EXERCISE GOAL
Your answer should be the lines below from the one holding "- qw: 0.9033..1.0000" through the one holding "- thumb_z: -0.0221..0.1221", copied exactly and with nothing else.

Source records
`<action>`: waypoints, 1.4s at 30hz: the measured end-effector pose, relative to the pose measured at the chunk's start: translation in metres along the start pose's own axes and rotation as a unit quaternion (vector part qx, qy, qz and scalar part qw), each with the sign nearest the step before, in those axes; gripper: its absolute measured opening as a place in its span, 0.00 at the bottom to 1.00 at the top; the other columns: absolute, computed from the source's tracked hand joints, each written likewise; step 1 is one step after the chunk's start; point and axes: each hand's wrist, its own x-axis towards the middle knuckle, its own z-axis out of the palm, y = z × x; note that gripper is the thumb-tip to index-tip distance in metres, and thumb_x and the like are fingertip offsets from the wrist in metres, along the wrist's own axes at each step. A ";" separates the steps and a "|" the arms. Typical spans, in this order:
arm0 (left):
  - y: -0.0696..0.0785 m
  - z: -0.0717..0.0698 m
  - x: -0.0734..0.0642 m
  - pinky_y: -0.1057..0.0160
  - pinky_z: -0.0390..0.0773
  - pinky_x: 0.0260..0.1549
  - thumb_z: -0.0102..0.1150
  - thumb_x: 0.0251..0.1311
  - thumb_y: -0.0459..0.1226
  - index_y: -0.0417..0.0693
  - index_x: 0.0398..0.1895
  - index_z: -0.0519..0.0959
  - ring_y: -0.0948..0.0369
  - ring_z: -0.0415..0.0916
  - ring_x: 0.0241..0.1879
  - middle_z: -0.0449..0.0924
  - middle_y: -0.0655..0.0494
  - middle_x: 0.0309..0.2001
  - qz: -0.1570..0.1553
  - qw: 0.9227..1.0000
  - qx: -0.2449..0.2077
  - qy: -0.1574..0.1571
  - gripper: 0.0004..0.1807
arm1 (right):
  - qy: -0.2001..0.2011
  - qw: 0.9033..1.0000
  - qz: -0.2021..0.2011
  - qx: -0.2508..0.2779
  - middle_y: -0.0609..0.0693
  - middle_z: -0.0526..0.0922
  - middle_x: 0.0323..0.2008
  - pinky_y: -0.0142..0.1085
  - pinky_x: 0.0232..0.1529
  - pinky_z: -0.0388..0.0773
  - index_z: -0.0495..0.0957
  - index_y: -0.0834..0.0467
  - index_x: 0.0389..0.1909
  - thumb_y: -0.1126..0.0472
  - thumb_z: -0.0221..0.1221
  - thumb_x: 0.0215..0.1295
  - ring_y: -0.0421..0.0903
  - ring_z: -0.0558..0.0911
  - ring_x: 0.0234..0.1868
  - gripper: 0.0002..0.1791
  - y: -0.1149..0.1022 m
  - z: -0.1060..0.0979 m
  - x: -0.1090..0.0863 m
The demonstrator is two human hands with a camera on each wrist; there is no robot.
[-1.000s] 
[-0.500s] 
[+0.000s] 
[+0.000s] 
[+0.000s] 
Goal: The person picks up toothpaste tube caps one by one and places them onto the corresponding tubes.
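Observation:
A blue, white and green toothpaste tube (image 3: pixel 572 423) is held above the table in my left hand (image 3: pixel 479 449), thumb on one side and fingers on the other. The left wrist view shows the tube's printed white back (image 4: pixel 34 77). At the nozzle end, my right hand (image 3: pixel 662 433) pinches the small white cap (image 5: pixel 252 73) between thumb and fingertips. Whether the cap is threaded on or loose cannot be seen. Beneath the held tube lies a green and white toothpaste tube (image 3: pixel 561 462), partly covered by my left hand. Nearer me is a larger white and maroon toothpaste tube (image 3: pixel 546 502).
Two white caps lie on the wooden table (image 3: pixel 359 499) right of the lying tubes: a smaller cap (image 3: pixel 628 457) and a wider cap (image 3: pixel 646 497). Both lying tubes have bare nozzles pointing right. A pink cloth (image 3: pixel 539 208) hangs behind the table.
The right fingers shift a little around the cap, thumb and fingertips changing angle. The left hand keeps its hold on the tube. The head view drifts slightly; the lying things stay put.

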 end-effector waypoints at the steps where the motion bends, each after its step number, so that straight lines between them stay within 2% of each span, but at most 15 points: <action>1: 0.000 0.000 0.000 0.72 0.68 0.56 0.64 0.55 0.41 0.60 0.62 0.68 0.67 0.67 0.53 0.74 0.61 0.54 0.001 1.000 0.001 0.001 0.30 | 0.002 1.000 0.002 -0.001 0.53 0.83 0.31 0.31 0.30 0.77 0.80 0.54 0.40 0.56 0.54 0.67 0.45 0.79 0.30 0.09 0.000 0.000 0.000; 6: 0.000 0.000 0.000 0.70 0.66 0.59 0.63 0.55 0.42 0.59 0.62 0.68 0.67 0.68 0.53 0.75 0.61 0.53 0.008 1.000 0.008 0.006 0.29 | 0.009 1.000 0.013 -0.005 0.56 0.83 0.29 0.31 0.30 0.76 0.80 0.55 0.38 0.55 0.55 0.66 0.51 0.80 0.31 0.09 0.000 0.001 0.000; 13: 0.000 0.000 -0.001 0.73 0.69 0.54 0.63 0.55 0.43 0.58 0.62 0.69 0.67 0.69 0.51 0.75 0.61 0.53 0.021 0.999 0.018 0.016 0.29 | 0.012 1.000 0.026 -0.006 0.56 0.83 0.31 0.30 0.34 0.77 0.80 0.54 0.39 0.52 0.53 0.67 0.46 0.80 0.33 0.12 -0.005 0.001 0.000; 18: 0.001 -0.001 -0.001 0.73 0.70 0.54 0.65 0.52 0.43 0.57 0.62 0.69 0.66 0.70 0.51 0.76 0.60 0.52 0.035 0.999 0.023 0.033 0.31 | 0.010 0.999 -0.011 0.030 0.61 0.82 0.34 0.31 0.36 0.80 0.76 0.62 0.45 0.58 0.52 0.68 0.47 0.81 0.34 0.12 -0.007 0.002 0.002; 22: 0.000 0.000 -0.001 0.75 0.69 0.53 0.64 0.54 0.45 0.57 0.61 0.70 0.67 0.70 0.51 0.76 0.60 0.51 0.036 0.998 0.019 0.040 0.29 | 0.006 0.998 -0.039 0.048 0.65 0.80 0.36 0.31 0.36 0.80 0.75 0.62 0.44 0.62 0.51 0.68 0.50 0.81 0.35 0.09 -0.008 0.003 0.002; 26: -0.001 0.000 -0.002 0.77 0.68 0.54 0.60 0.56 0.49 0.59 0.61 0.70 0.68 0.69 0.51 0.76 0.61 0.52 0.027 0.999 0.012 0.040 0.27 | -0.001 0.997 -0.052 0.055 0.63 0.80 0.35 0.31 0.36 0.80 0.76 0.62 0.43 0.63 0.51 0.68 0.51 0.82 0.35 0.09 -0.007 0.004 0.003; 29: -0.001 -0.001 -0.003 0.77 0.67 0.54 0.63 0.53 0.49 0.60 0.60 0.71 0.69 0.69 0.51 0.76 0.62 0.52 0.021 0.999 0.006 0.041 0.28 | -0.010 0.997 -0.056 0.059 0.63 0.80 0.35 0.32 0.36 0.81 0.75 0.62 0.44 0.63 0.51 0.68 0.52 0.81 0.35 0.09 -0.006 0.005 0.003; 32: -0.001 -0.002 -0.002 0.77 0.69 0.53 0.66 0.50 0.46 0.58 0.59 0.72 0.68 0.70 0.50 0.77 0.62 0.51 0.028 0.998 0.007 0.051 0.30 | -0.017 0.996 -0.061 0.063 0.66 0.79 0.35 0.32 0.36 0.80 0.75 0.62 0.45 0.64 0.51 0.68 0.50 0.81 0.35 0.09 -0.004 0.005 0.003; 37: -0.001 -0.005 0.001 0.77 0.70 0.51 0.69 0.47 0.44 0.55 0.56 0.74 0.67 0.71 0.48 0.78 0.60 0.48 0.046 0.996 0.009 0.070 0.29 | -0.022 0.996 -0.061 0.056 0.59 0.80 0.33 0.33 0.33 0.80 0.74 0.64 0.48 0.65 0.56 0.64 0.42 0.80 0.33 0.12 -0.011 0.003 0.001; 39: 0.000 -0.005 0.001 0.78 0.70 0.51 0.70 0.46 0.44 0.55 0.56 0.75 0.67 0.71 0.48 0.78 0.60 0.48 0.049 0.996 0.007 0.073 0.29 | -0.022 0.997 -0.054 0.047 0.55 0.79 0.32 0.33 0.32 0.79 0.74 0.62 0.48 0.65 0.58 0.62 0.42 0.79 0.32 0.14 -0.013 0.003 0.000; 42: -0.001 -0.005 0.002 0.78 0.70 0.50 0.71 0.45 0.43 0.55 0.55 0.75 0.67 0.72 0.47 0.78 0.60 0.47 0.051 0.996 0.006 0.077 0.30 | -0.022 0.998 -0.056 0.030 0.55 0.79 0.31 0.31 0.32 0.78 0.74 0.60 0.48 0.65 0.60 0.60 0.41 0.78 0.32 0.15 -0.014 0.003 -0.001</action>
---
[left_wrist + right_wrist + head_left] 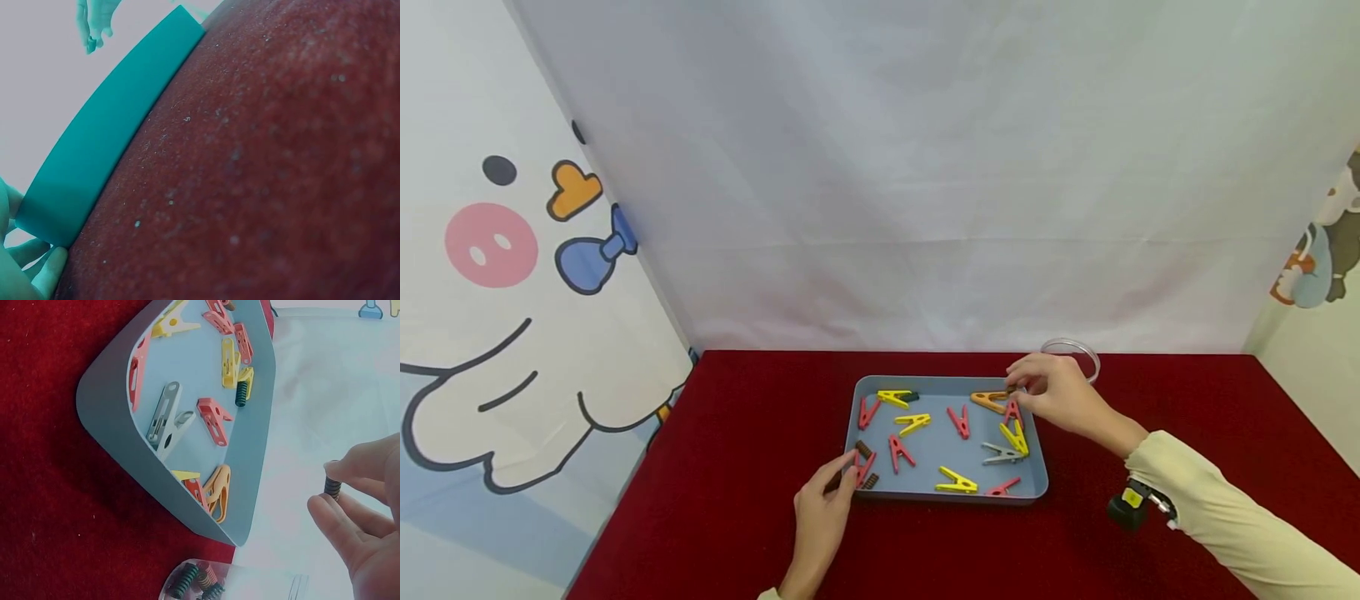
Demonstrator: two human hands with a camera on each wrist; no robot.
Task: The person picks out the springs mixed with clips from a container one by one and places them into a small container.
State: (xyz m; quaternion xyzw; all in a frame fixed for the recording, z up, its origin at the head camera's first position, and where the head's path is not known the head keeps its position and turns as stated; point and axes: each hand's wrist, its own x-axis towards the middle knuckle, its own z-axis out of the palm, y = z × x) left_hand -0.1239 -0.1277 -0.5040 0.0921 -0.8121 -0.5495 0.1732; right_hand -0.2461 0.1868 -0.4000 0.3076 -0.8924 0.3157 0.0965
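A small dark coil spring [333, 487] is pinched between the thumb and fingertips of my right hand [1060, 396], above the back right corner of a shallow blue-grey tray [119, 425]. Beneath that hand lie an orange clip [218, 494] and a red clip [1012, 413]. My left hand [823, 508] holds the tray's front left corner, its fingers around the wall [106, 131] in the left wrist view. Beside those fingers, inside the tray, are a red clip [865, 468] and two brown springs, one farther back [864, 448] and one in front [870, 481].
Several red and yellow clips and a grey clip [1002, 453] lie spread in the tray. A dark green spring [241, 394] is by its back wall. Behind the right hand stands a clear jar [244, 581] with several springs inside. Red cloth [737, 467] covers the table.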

YOUR RESPONSE
  - qw: 0.9033..1.0000
  - qz: -0.2021..0.2011
  - qx: -0.2508..0.2779
  - middle_y: -0.0609..0.0693
  - middle_z: -0.0526..0.0922
  - middle_x: 0.0323..0.2008
  - pinky_y: -0.0142..0.1085
  - pinky_x: 0.0232..0.1529
  - pinky_z: -0.0388..0.0773
  - index_z: -0.0495..0.0957
  - index_y: -0.0834..0.0467
  - index_x: 0.0389..0.1909
  - thumb_y: -0.1126..0.0472
  - thumb_z: -0.0221..0.1221

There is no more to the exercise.